祁沐琰远比她想象的还要狠绝,对自己尚且可以狠绝到这个地步,这个男人,真的太可怕了。
他有的,远远不是狠绝那么简单。他对自己的狠绝,也是建立在强大的自信和掌控力上,冷静,睿智,精密的算计,就连剑刃在手臂上的伤口,他都考虑得十分仔细。
清楚的知晓,这样的伤口,看起来会像是外人所伤。清楚的知道,这样的程度最为逼真而不会真的出大事。

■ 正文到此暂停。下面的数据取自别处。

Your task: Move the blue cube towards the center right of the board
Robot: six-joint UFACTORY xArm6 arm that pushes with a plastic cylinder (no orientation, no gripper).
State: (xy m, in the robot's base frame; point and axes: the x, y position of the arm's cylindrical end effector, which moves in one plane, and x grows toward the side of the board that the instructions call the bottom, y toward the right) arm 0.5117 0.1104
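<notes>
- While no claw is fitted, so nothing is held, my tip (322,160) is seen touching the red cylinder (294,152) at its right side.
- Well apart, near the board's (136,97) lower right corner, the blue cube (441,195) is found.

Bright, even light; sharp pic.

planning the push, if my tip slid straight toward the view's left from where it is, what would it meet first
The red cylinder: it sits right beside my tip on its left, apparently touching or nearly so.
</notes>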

从祁沐琰看她的眼神,她便知道,他的出现,定然是影响到他的计划了。
他害怕连累到她,才想出了这样的主意。
仅仅是一瞬间,他便想到了这样的主意,而且做得如此滴水不漏。
此刻的夏月吟,已经分不出清楚自己的心情。
感动,惊讶,害怕,担忧,心疼,各种情绪交织在一起,让她整个人都忘记了思考,看着祁沐琰血流入柱的手臂,夏月吟还是忍不住轻声问道,“你,没事吧?”
“无碍。”简单的话语自祁沐琰苍白的唇瓣中发出。
场景仿佛在一瞬间倒流回到了秋猎的时,他替她挡下了巨石,手掌经脉膨胀,掌心一片血肉模糊,可他也是这般,淡定自若的说,无碍。
这一刻,夏月吟突然有一种想哭的冲动。这个男人,如此的狠绝可怕,却也如此的,让人心疼。